4. The Eurocurrency market is where deposits and loans are denominated in currencies other than the domestic currency. Such banking exists outside the domestic banking industry. The Eurocurrency market is largely unregulated with respect to reserve requirements, taxes are lower for international banks, and there is no deposit insurance.
5. IBFs are on-shore international banks. These are not actually banks but are separate bookkeeping systems that record a bank's international deposits and loans. IBFs were probably legalized to capture some of the international banking business that was going offshore.
6. a.

b. The bank must maintain reserves of $120,000 against its deposits of $1,000,000. It can therefore make additional loans totaling $80,000.
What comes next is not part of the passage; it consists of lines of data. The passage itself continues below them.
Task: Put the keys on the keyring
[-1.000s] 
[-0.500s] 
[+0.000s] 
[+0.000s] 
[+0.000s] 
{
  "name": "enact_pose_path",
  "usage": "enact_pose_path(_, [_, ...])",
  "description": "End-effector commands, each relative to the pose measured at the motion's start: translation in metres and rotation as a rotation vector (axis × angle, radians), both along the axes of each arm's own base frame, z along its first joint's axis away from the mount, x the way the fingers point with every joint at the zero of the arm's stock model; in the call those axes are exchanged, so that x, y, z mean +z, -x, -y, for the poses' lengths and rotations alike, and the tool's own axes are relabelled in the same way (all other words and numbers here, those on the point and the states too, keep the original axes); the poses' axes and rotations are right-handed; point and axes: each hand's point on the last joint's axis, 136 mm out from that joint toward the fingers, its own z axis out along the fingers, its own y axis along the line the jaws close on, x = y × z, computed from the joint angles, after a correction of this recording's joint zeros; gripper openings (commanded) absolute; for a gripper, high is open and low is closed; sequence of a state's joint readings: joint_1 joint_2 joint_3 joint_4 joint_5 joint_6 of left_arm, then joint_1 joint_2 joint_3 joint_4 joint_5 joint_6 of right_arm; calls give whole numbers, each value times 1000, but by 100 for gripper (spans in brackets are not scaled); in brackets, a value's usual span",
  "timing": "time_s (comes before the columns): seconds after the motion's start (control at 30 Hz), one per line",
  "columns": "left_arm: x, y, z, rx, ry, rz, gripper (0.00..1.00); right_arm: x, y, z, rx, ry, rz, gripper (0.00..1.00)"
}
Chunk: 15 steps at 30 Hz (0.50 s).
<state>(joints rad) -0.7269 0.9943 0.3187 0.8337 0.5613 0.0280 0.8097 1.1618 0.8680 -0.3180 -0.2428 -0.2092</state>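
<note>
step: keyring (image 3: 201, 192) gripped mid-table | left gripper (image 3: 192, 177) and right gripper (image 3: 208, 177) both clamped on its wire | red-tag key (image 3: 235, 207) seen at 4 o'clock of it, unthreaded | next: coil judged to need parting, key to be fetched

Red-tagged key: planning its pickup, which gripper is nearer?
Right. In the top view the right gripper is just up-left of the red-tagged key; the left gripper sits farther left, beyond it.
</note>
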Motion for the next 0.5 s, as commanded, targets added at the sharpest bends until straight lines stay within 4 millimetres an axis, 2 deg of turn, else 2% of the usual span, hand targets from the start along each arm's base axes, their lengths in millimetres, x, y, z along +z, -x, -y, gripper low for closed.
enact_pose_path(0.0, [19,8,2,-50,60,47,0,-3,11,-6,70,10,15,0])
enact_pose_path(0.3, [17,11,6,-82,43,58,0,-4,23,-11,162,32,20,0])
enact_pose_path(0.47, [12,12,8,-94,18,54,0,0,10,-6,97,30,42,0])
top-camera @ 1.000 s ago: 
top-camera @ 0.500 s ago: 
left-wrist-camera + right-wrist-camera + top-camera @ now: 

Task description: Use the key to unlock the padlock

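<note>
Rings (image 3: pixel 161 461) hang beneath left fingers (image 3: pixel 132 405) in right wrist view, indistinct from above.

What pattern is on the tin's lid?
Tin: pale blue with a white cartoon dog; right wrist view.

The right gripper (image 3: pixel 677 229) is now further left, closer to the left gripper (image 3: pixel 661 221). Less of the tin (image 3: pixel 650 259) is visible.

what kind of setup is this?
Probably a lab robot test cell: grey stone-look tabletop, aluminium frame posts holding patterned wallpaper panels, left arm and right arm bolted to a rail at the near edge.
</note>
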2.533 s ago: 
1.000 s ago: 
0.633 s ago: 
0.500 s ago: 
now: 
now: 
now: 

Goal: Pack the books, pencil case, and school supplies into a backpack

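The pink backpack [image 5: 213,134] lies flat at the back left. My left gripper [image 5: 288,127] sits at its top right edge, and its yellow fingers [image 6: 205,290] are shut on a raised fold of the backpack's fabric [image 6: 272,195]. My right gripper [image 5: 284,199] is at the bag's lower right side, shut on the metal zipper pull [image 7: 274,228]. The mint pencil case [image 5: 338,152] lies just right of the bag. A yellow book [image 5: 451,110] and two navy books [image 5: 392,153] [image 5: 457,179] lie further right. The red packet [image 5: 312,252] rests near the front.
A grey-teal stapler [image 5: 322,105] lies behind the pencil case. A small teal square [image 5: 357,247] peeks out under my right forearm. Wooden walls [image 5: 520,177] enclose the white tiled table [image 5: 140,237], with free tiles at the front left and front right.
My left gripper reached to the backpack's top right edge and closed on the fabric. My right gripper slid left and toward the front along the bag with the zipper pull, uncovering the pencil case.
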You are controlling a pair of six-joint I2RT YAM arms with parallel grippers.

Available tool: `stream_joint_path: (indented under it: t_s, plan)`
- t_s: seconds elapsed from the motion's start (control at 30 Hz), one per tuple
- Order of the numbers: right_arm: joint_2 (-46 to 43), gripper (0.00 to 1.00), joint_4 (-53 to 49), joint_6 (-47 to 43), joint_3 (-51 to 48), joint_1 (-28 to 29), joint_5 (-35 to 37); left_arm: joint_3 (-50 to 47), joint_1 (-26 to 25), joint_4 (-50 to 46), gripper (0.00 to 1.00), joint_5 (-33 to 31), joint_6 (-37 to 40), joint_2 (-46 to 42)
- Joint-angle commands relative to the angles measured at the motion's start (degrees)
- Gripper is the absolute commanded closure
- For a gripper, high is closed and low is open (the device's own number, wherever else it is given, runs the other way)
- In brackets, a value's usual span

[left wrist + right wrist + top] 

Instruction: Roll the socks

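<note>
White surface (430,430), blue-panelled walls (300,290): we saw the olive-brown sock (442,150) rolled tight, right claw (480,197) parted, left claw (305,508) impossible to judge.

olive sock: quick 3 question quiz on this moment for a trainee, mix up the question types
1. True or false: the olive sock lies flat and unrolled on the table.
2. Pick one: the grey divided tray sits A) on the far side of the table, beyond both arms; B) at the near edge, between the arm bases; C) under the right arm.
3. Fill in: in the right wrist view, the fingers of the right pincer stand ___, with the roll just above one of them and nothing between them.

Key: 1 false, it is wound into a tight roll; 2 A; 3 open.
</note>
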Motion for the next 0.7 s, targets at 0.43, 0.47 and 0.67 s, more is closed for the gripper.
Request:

c. The maximum amount that the money supply can increase is $80,000/.12 = $666,666.66
7. a. The bank can lend an amount equal to (1 - .02) ( $5,000) = $4,900
b. The deposit multiplier = 1/.02 =50.
The banking system can expand the money supply by $4,900 (50 )= $245,000
8. Because M2 includes assets that incorporate potential spending and that are still quite liquid, it is a better measure of the money supply. In the 1980s, M2 more accurately predicted the price level and nominal gross domestic product than M1 did.
9. If people choose to hold cash rather than checkable deposits, the deposit multiplier will be smaller. Also, if banks choose to hold excess reserves, they will not lend as much at each stage in the multiplier process. Consequently, the deposit multiplier will be smaller.
10. The liquidity of an asset is how easily the asset can be exchanged for goods and services. In order of liquidity: $10 bill, travelers' checks, personal check for $20, savings account with $400 in it, stereo, car, and house.
11. M1: $100 + $2,000 + $5,000 + $9,000 = $16,100
12. M2: $16,100 + $7,500 + $3,500 = $27,100
13. M3: $27,100 + $2,000 + $8,000 = $37,100
14. a. 1/.1 = 10
b. = 5
Answers to Study Guide Homework
1. Anything that is generally acceptable to sellers in exchange for goods and services.
2. Medium of exchange, unit of account, store of value, standard of deferred payment
3. Currency, traveler's checks, demand deposits, other checkable deposits
4. Making loans
5. a. Excess reserves = $9,500: the $10,000 deposit - $500 required reserves (5% of $10,000). The bank can loan up to $9,500. b. Excess reserves = $9,025: the $9,500 deposit - $475 required reserves. The bank can loan up to $9,025. c. Deposit expansion multiplier = 20 (1/.05). Including the initial $10,000, the money supply can expand by $200,000 (20 times $10,000).
Answers to Internet Exercise
This exercise will help students explore information provided by the FDIC regarding bank failures. It will also help students place in perspective the relative size of failed banks. Have students refer to Figure 3 in the chapter and discuss the trends in bank failures.
Solutions are based on 1996 information and will need to be updated as time passes.
1996; 5
PA, TX (2), CT, CA; TX seems to have particularly high numbers.
$67,968,000; First National Bank of the Panhandle - Panhandle, TX
$10,883,000; Fairfield First Bank and Trust Co.